Proteins were measured in serum samples collected at baseline and after 2 months of treatment using Olink Target 96 I-O panel (Olink Proteomics, Uppsala, Sweden). Serum protein levels were correlated with efficacy data using Wilcoxon test or t-test. Survival was analyzed with univariate and multivariate Cox-regression adjusting for performance status, Glasgow prognostic score, bilirubin, study arm, and weight loss. An unadjusted p-value of 0.05 was considered significant.

Results

Patients with clinical benefit (partial response (n=7) or stable disease (n=15)) had significantly higher levels of fas ligand (FASLG) and galectin 1 (Gal-1), and decreased C-C motif chemokine (CCL) 4 compared to patients without clinical benefit. High Gal-1 and FASLG and low angiopoietin-2 and mucin-16 were associated with longer progression-free survival in univariate analysis. In multivariate analysis, the association remained significant for Gal-1 (Hazard ratio (HR) = 0.25, confidence interval (CI) 0.12-0.56, p<0.001), and borderline significant for FASLG (HR=0.52, CI: 0.26-1.04, p=0.06). For 14 proteins, an increase in protein level during treatment was associated with progressive disease, whereas a decreasing level of 3 proteins (including CCL4) was associated with clinical benefit. Changes in FASLG and Gal-1 were not associated with clinical benefit rate.

Conclusions

The study identified Gal-1 and possibly FALSG as potential novel predictive biomarkers of immunotherapy efficacy in patients with PDAC. The results need to be confirmed in future studies.

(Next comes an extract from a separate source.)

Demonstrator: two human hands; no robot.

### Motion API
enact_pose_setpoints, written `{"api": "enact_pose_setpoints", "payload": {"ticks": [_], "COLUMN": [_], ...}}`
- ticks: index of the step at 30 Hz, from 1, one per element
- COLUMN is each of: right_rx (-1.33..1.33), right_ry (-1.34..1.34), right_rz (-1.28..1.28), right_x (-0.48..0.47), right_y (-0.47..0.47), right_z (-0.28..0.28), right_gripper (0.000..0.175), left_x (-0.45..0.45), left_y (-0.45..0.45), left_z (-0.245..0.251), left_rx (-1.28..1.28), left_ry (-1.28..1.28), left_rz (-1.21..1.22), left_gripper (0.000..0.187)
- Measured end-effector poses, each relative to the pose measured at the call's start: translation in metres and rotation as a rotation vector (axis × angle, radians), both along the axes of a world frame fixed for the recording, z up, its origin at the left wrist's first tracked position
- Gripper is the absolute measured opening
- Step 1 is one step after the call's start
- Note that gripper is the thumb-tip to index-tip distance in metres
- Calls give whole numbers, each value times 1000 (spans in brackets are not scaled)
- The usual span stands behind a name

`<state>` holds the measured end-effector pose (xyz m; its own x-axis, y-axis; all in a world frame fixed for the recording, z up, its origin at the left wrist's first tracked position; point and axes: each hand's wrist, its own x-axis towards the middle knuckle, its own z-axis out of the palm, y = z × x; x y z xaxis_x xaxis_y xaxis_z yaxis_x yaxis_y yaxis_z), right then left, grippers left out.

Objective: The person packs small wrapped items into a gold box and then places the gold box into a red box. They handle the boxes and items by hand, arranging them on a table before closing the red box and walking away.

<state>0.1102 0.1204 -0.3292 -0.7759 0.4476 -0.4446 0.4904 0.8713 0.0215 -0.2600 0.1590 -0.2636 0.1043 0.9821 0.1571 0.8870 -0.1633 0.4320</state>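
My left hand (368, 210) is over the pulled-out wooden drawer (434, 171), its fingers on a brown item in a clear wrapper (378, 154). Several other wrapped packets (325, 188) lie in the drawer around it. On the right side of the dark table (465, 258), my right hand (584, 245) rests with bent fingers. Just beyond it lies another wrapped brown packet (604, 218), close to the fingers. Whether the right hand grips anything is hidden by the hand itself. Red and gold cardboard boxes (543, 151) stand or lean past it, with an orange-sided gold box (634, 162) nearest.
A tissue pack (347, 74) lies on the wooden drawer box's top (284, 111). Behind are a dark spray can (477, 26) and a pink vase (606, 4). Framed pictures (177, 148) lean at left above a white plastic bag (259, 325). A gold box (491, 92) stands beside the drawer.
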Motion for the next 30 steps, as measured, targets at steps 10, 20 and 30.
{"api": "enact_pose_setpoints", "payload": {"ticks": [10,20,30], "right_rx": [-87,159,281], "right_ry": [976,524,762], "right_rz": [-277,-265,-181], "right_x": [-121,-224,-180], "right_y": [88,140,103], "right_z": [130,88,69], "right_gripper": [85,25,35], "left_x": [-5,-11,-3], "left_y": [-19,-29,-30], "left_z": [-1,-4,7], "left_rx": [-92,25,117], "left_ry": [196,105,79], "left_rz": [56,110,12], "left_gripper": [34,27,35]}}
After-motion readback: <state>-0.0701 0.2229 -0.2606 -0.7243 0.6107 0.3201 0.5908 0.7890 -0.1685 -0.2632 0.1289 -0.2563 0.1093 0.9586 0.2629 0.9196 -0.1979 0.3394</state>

Clinical trial identification

NCT02866383.

Legal entity responsible for the study

The authors.

Funding

Bristol Myers Squibb.

Disclosure

I. Chen: Financial Interests, Personal, Advisory Board: Amgen; Financial Interests, Institutional, Research Grant: Roche, Bristol Myers Squibb, Celgene, Genis, Varian Medical Systems. All other authors have declared no conflicts of interest.